EXERCISE BRIEF:
Out of the records below, copy all lines in which the word "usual" occurs.

DATA SUPPLIED:
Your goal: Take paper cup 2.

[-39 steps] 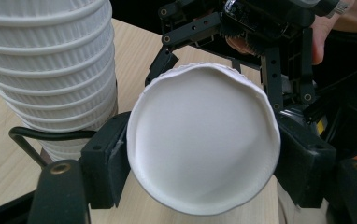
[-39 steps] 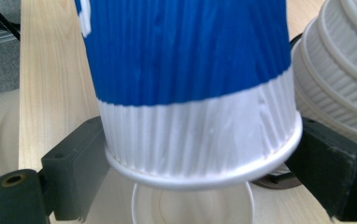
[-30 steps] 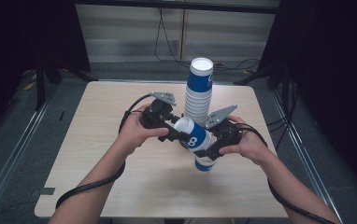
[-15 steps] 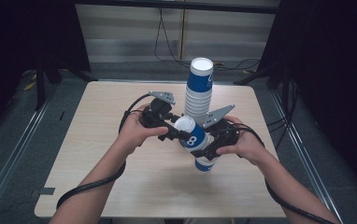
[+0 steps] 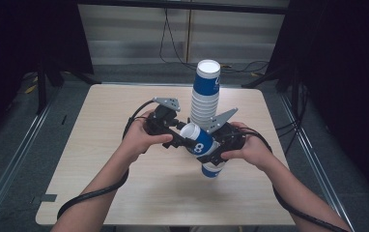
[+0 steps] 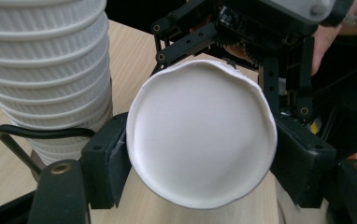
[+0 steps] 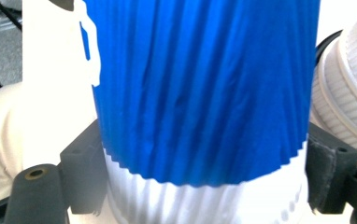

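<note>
A blue and white paper cup [image 5: 201,145] hangs tilted above the table between both grippers, its white base [image 6: 201,133] turned toward the left one. My left gripper [image 5: 185,137] is shut on the base end, and its jaws [image 6: 200,154] press both sides of the round bottom. My right gripper [image 5: 212,151] is shut on the ribbed blue wall [image 7: 204,93], lower down. Another blue and white cup end [image 5: 212,170] sticks out below the right gripper; I cannot tell whether it is nested in the first cup.
A tall stack of upside-down paper cups [image 5: 205,96] stands on the wooden table [image 5: 105,145] just behind the grippers, close beside both [image 6: 46,70] [image 7: 349,93]. Cables trail back from each gripper. Dark floor and metal rails surround the table.
</note>
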`<state>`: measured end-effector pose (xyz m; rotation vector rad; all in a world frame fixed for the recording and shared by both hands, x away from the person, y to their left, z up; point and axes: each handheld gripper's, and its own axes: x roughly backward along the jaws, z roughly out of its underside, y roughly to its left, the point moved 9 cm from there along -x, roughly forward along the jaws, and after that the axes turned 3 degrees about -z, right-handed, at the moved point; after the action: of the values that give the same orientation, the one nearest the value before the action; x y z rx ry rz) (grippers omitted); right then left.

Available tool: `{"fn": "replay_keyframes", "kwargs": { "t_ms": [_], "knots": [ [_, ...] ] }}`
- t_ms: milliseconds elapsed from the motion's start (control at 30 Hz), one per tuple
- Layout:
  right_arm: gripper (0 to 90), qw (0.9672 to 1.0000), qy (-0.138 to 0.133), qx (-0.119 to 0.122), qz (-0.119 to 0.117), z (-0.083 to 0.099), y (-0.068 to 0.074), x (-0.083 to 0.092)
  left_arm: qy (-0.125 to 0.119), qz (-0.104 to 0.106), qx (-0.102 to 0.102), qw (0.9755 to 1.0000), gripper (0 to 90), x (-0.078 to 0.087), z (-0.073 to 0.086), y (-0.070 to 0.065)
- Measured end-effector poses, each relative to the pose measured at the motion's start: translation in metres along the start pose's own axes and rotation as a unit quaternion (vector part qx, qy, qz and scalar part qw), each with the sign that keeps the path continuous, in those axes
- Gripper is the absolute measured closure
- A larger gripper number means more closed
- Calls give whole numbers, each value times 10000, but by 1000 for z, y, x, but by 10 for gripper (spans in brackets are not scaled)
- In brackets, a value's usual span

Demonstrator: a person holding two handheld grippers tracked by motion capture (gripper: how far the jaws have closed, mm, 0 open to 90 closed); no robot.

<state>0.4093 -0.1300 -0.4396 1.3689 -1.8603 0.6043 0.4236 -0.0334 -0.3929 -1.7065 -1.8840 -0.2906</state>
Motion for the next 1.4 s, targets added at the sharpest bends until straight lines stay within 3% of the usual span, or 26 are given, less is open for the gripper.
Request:
{"fn": "replay_keyframes", "kwargs": {
  "t_ms": [133,333,467,700,1100,1400],
  "knots": [
    [176,9998,174,43,77,2,-1,2,293,-165,-149,9993,196,1,4,1],
    [175,9988,442,156,146,8,-3,4,772,-331,-374,9958,178,0,10,0],
    [175,9977,629,235,136,11,-3,6,907,-357,-462,9942,178,-1,11,0],
    [175,9953,894,343,151,15,-4,10,1052,-372,-540,9923,172,-3,11,-1],
    [175,9894,1385,425,87,20,-3,14,1110,-295,-553,9918,172,-7,12,-4],
    [175,9824,1755,629,131,22,-2,15,1133,-220,-623,9914,172,-12,9,-8]
  ]
}}
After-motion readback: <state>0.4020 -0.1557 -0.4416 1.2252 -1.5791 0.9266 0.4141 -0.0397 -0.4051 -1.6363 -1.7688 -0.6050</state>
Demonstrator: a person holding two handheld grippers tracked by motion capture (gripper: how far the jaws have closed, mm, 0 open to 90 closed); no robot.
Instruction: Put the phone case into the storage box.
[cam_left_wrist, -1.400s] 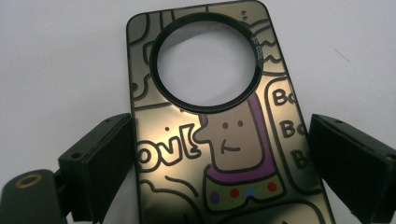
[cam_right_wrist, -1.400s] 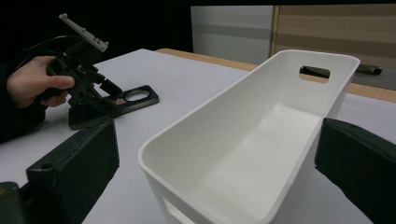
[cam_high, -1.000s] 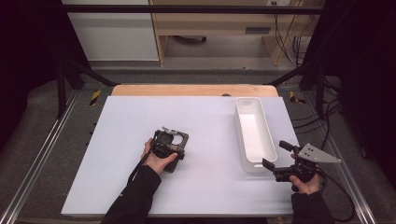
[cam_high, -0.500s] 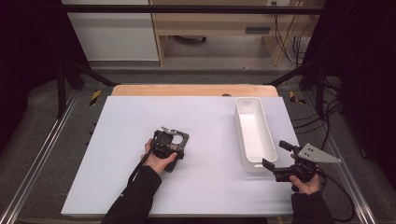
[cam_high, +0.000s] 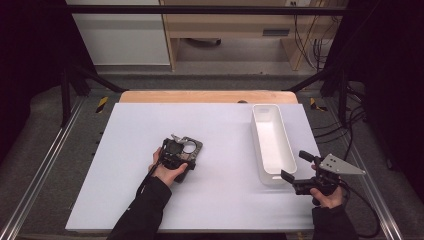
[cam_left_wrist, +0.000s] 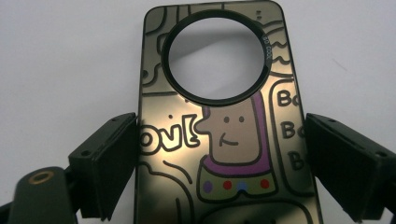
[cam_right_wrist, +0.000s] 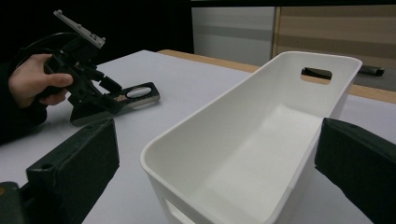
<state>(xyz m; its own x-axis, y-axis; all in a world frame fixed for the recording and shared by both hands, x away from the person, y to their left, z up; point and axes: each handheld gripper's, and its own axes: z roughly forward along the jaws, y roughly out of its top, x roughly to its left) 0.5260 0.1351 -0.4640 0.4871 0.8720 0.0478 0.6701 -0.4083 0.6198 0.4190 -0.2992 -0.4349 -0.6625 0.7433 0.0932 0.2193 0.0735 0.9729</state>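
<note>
Long white plastic bin (cam_high: 274, 145) with cut-out handle slots, on right part of pale lavender-white tabletop (cam_high: 125, 135), lengthwise near to far, nothing inside. Light wooden strip (cam_high: 205, 97) along table's far edge. Grey carpeted floor (cam_high: 45, 130) around. Metal frame rails (cam_high: 35, 175) at left. Wooden cabinet (cam_high: 240, 25) far behind, black cables (cam_high: 305, 30) hanging at far right.

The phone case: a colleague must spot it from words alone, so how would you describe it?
On the white table, look left of the long white bin, where the left gripper has its jaws on either side of a flat object. That is the phone case: glossy bronze, with black doodle drawings, a purple-outlined cartoon face and a large round camera hole. Nothing else on the table is dark and patterned.
</note>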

RESULT OF THIS TASK:
- In brackets, a value's usual span
Motion for the next 1.4 s, targets added at the sharpest bends until straight lines stay within 3% of the usual span, or 26 are given, less is open for the gripper.

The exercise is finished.